#### [WHAT TO DO]
Of the entries below, copy only those lines that contain the word "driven".
'''
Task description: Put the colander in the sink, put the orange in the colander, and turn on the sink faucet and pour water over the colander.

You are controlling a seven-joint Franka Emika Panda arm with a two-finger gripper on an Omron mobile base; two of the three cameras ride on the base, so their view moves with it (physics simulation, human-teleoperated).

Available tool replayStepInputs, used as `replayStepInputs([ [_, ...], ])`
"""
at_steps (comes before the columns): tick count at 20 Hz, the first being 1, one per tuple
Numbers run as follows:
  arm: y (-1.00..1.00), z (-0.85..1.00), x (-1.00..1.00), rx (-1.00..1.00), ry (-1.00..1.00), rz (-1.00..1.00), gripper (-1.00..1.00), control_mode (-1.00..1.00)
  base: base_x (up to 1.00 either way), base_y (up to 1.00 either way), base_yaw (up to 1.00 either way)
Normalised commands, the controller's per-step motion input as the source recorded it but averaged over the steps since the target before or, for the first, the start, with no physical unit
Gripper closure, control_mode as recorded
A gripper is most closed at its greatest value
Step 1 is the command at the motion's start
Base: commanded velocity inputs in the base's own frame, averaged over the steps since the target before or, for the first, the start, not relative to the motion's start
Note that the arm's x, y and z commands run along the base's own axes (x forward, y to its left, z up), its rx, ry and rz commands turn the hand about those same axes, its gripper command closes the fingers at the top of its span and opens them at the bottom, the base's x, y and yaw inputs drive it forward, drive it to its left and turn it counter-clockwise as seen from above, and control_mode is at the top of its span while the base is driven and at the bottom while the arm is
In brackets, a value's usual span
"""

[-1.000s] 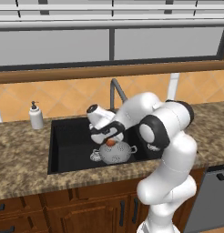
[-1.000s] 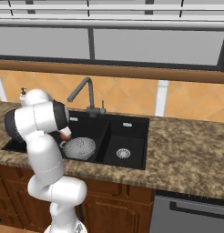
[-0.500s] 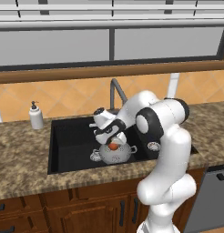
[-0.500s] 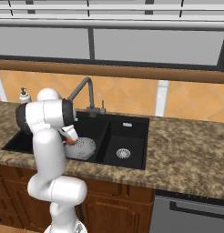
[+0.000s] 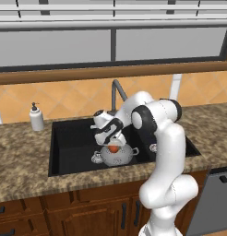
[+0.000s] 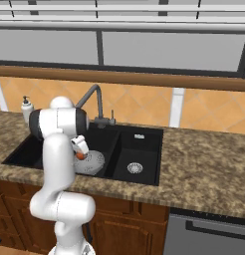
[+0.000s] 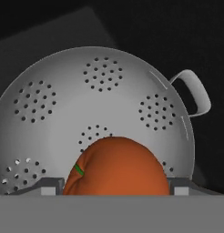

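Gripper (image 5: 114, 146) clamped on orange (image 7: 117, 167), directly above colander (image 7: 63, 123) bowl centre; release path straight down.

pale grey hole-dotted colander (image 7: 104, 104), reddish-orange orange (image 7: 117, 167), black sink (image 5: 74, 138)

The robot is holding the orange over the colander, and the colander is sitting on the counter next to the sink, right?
Not quite. The pincer does hold the orange over the colander, but the colander sits inside the sink, not on the counter. The left base view shows it.
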Motion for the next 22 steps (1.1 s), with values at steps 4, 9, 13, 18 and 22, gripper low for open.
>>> replayStepInputs([
  [4, -0.13, -0.26, 0.05, 0.0, -0.01, 0.0, 1.0, -1.0, 0.0, 0.0, 0.0],
  [9, -0.2, -0.27, 0.06, 0.01, 0.0, 0.0, 1.0, -1.0, 0.0, 0.0, 0.0],
  [13, -0.07, -0.27, 0.01, 0.04, -0.01, 0.0, 1.0, -1.0, 0.0, 0.0, 0.0],
  [18, 0.0, -0.29, 0.11, 0.06, 0.0, 0.0, 1.0, -1.0, 0.0, 0.0, 0.0],
  [22, 0.0, -0.27, 0.13, 0.06, -0.03, 0.0, 1.0, -1.0, 0.0, 0.0, 0.0],
])
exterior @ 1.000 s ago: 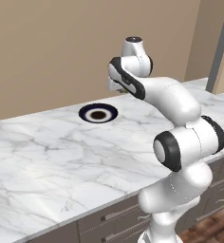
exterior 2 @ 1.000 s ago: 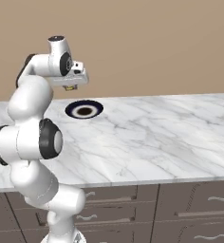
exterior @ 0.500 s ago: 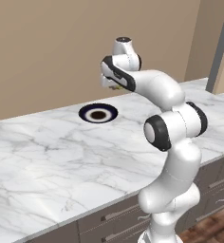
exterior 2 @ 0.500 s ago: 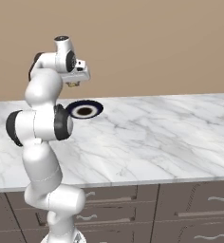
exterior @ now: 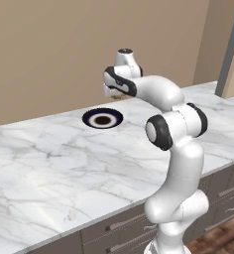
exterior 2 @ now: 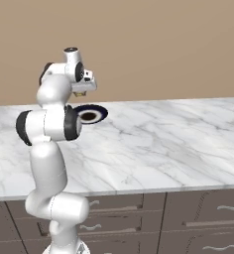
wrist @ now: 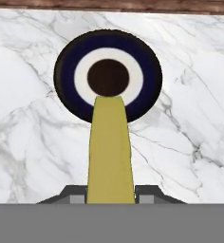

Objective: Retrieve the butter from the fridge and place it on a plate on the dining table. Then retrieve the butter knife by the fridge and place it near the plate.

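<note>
Arm swung upright, butter [wrist: 109,147] clamped in tool [wrist: 110,193], above plate [wrist: 66,71]

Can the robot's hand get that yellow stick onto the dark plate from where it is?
Probably yes. The hand holds the butter above the marble table, its tip over the plate, with nothing between.

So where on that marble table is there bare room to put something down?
Nearly everywhere. The marble table is bare from the plate to its near edge, and in the right base view a long bare stretch runs right of the plate to the far end. The one busy spot is over the plate, where the claw holds the butter.
</note>
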Motion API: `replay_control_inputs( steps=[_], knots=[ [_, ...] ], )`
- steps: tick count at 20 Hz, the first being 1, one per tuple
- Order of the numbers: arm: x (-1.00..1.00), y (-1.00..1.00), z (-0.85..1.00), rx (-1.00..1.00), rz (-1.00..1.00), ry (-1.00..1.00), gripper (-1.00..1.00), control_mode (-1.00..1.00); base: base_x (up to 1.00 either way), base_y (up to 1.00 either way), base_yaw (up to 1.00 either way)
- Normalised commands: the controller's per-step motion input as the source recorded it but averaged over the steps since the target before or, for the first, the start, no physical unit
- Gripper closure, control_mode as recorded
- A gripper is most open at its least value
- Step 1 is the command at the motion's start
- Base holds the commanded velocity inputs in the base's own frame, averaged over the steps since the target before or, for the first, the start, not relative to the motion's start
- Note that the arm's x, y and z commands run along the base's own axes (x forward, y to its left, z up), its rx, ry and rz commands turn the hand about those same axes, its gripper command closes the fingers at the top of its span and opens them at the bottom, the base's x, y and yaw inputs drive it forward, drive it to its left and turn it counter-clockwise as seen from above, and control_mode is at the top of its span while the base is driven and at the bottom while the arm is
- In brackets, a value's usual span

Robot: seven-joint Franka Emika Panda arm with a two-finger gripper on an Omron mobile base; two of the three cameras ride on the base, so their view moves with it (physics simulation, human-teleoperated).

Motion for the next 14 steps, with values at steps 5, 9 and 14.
replay_control_inputs(
  steps=[5,9,14],
  knots=[
    [0.46,0.02,-0.29,0.0,0.0,-0.1,1.0,-1.0,0.0,0.0,0.0],
    [0.45,0.01,-0.3,0.0,0.0,-0.13,1.0,-1.0,0.0,0.0,0.0],
    [0.31,0.05,-0.35,0.0,0.0,-0.15,1.0,-1.0,0.0,0.0,0.0]
  ],
)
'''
#### [RESPONSE TO THE EXERCISE]
Note that the arm's x, y and z commands run along the base's own axes (x forward, y to its left, z up), its rx, ry and rz commands turn the hand about those same axes, its gripper command closes the fingers at the top of its span and opens them at the bottom, the base's x, y and yaw inputs drive it forward, drive it to its left and turn it counter-clockwise as seen from above, and control_mode is at the top of its span while the base is driven and at the bottom while the arm is
- Note that the arm's x, y and z commands run along the base's own axes (x forward, y to its left, z up), its rx, ry and rz commands turn the hand about those same axes, its gripper command closes the fingers at the top of its span and opens them at the bottom, the base's x, y and yaw inputs drive it forward, drive it to its left and turn it counter-clockwise as seen from above, and control_mode is at the top of its span while the base is driven and at the bottom while the arm is

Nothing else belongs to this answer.